_Work instructions:_ Every entry in the following listing must be restated word for word, though not its pictures.

_Data records:_
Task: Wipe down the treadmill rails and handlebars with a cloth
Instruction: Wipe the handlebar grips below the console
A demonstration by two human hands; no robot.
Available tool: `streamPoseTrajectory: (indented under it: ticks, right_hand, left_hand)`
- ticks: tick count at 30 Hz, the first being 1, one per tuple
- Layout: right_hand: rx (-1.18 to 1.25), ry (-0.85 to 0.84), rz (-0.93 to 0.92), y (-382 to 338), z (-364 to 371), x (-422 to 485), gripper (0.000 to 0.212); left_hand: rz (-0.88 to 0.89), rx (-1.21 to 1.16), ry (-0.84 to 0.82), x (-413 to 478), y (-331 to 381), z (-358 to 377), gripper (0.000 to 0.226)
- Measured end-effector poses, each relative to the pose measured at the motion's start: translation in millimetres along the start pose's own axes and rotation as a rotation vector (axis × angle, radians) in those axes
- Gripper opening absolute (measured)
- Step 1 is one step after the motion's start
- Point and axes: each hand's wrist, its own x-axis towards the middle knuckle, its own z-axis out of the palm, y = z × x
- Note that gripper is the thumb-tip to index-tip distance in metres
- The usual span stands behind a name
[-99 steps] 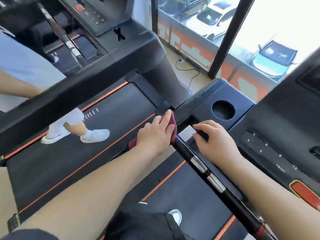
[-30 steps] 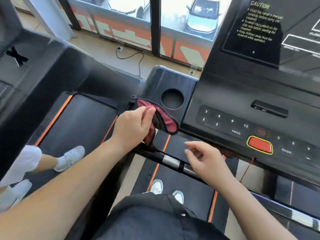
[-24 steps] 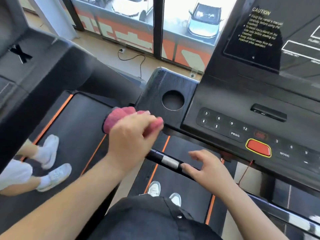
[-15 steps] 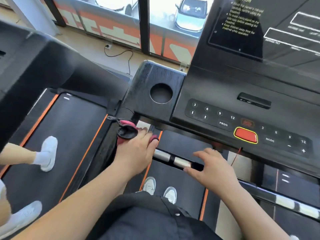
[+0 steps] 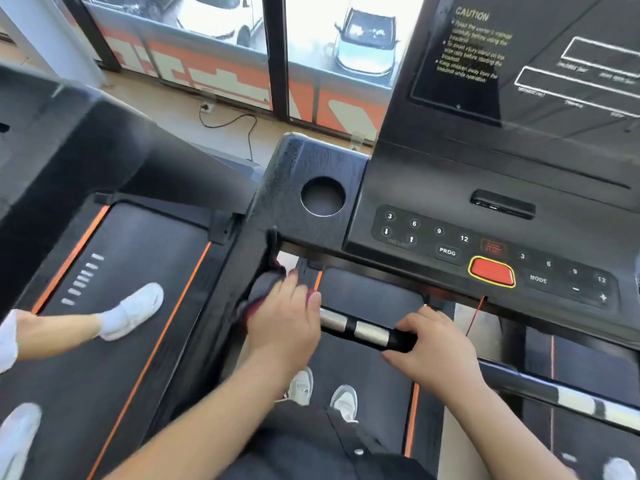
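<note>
The left hand (image 5: 282,327) clamps the dark red cloth (image 5: 262,289) onto the handlebar (image 5: 353,329), the cloth bunched at its eleven o'clock. At three o'clock, the right hand (image 5: 431,351) curls round the same handlebar.

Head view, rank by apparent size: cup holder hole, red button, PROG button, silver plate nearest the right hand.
1. cup holder hole
2. red button and silver plate: they look about alike, and the plate sits nearer the camera, so I won't rank them.
3. PROG button
</note>
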Motion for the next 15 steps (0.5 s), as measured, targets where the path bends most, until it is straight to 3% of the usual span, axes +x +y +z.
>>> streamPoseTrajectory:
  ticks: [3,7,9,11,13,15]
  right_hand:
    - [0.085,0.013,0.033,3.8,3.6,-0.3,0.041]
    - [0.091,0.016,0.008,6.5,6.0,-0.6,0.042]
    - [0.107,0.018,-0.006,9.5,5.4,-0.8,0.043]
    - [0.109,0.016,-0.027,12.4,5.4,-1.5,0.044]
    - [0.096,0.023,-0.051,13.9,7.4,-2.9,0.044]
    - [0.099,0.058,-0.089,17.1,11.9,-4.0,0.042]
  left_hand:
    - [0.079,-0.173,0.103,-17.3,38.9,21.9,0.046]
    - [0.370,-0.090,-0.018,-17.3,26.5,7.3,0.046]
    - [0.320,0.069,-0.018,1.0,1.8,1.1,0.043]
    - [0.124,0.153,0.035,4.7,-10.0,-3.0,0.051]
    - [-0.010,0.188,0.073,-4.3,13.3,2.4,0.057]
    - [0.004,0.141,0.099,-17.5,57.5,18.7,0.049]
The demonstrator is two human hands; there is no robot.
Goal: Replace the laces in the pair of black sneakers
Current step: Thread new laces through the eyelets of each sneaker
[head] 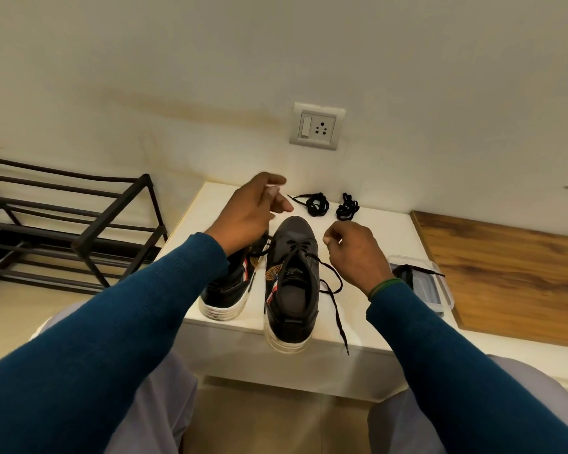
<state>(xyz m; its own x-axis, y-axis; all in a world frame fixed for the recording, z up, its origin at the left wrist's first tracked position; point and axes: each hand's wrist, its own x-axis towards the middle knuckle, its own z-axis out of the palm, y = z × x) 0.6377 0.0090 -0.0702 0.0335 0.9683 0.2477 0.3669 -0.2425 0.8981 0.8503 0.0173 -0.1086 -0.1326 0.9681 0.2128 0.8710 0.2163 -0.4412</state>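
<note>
Two black sneakers side by side on the white worktop point(210, 204), toes toward the wall. Laced sneaker point(292, 276) at the centre, heel overhanging the near edge. Its black lace point(336, 309) undone at the top, with one loose end looped beside the shoe and dangling past the worktop's front edge. Second sneaker point(230, 290) just to its left, partly hidden under the left forearm.

Left hand point(253, 211) raised above the toes of the pair, fingers point(284, 206) curled, thumb and forefinger pressed on something thin and pale, too blurred to name. Right hand point(354, 250) just right of the laced sneaker's toe, fingers point(330, 239) curled in, thumb against forefinger. Lace in that pinch or not — impossible to tell.

Behind the shoes, near the wall, one coiled black lace point(315, 204) and a second coil point(347, 207) beside it — both apart from the hands.

At the right, a clear plastic box point(440, 290) with something dark inside, next to a wooden board point(512, 273). Black metal rack point(79, 224) at the left, wall socket point(317, 127) above the worktop.
</note>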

_Written reply:_
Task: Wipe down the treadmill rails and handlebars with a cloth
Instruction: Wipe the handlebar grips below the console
A demonstration by two human hands; no robot.
Available tool: `streamPoseTrajectory: (indented under it: ticks, right_hand, left_hand)`
- ticks: tick count at 30 Hz, the first being 1, one per tuple
- Layout: right_hand: rx (-1.18 to 1.25), ry (-0.85 to 0.84), rz (-0.93 to 0.92), y (-382 to 338), z (-364 to 371), x (-422 to 485), gripper (0.000 to 0.212); left_hand: rz (-0.88 to 0.89), rx (-1.21 to 1.16), ry (-0.84 to 0.82), x (-413 to 478), y (-331 to 381), z (-358 to 377), gripper (0.000 to 0.226)
- Measured end-effector poses, each relative to the pose measured at the motion's start: translation in millimetres along the start pose's own axes and rotation as a rotation vector (axis × angle, radians) in those axes
- Gripper opening absolute (measured)
- Step 1 is one step after the motion's start
- Point and axes: each hand's wrist, its own x-axis towards the middle knuckle, its own z-axis out of the palm, y = z × x
- Note that gripper is the thumb-tip to index-tip distance in metres
- The usual span stands behind a name
[-99 steps] 
[-30 steps] 
[-24 steps] 
[-15 steps] 
[+0 steps] 
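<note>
The left hand (image 5: 282,327) clamps the dark red cloth (image 5: 262,289) onto the handlebar (image 5: 353,329), the cloth bunched at its eleven o'clock. At three o'clock, the right hand (image 5: 431,351) curls round the same handlebar.

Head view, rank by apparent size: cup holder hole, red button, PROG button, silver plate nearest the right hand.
1. cup holder hole
2. red button and silver plate: they look about alike, and the plate sits nearer the camera, so I won't rank them.
3. PROG button
</note>
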Motion for the next 15 steps (0.5 s), as measured, targets where the path bends most, until it is straight to 3% of the usual span, axes +x +y +z.
>>> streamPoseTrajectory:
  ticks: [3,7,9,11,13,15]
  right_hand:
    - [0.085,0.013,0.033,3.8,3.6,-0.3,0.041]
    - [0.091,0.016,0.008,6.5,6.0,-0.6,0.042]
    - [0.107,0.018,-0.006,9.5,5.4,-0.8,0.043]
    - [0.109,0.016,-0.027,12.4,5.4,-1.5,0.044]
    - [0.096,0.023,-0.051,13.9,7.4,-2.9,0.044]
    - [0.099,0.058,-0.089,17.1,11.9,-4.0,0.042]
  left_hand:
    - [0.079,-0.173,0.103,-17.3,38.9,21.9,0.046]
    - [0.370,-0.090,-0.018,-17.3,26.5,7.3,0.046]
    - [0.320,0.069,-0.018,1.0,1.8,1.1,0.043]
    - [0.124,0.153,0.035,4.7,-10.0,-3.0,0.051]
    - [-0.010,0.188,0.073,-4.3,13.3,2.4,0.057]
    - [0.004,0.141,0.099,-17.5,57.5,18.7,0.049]
The demonstrator is two human hands; there is no robot.
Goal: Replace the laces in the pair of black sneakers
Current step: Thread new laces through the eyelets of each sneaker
[head] 
<state>(xyz m; its own x-axis, y-axis; all in a world frame fixed for the recording, z up, its origin at the left wrist's first tracked position; point and axes: each hand's wrist, its own x-axis towards the middle knuckle, its own z-axis out of the palm, y = z × x) 0.6377 0.0090 -0.0702 0.0335 0.9683 0.2477 0.3669 -0.2425 0.8981 0.8503 0.0173 -0.1086 -0.1326 0.9681 0.2128 0.8710 0.2163 -0.4412</state>
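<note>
Two black sneakers side by side on the white worktop point(210, 204), toes toward the wall. Laced sneaker point(292, 276) at the centre, heel overhanging the near edge. Its black lace point(336, 309) undone at the top, with one loose end looped beside the shoe and dangling past the worktop's front edge. Second sneaker point(230, 290) just to its left, partly hidden under the left forearm.

Left hand point(253, 211) raised above the toes of the pair, fingers point(284, 206) curled, thumb and forefinger pressed on something thin and pale, too blurred to name. Right hand point(354, 250) just right of the laced sneaker's toe, fingers point(330, 239) curled in, thumb against forefinger. Lace in that pinch or not — impossible to tell.

Behind the shoes, near the wall, one coiled black lace point(315, 204) and a second coil point(347, 207) beside it — both apart from the hands.

At the right, a clear plastic box point(440, 290) with something dark inside, next to a wooden board point(512, 273). Black metal rack point(79, 224) at the left, wall socket point(317, 127) above the worktop.
</note>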

This answer is complete as it stands.